→ **Assignment**
Print exactly what appears from the line containing "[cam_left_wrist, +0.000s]" through the final line of the data below, pictures excluded.

→ **Available data**

┌──

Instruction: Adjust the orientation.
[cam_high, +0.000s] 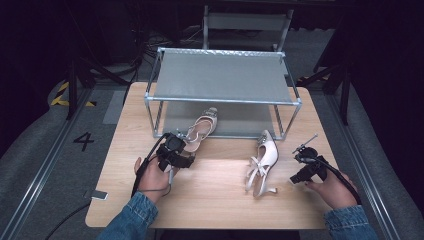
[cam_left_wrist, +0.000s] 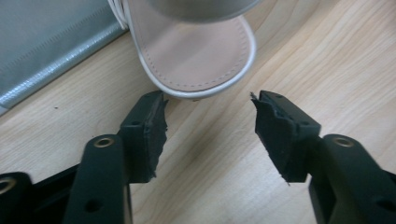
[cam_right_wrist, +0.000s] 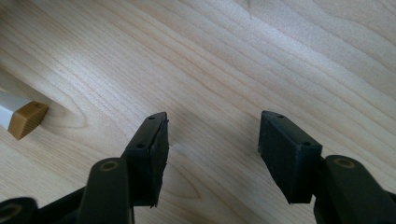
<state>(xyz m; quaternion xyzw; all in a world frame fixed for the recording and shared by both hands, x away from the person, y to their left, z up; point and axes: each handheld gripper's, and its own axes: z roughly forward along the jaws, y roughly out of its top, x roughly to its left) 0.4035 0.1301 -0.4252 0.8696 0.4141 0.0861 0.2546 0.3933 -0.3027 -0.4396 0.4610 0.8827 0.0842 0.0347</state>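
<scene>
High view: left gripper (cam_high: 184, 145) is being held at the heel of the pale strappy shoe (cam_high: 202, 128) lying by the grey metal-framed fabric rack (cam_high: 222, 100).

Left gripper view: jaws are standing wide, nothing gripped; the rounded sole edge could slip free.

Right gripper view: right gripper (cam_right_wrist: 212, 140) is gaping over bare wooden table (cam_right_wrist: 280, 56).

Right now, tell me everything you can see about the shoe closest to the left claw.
The left shoe is a pale, silvery-white heeled sandal with thin straps and a pinkish-beige insole edged with stitching. It lies on the wooden table, its toe reaching in under the metal rack and its heel end toward the person. The left claw stands open just short of its rounded heel end, not touching it. A decoration sits near the toe, too small to make out.
</scene>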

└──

→ **Output of the task**
[cam_left_wrist, +0.000s] 
[cam_right_wrist, +0.000s] 
<state>(xyz m; quaternion xyzw; all in a world frame fixed for the recording and shared by both hands, x away from the person, y to their left, z up; point and axes: each handheld gripper's, and its own axes: z roughly forward along the jaws, y roughly out of its top, x roughly to its left) 0.4035 0.1301 -0.4252 0.8696 0.4141 0.0861 0.2546 0.3933 -0.3027 -0.4396 0.4610 0.8827 0.0842 0.0347</state>
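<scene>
High view: left gripper (cam_high: 184, 145) is being held at the heel of the pale strappy shoe (cam_high: 202, 128) lying by the grey metal-framed fabric rack (cam_high: 222, 100).

Left gripper view: jaws are standing wide, nothing gripped; the rounded sole edge could slip free.

Right gripper view: right gripper (cam_right_wrist: 212, 140) is gaping over bare wooden table (cam_right_wrist: 280, 56).

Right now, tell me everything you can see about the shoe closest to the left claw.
The left shoe is a pale, silvery-white heeled sandal with thin straps and a pinkish-beige insole edged with stitching. It lies on the wooden table, its toe reaching in under the metal rack and its heel end toward the person. The left claw stands open just short of its rounded heel end, not touching it. A decoration sits near the toe, too small to make out.
</scene>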

With this, the exercise is complete.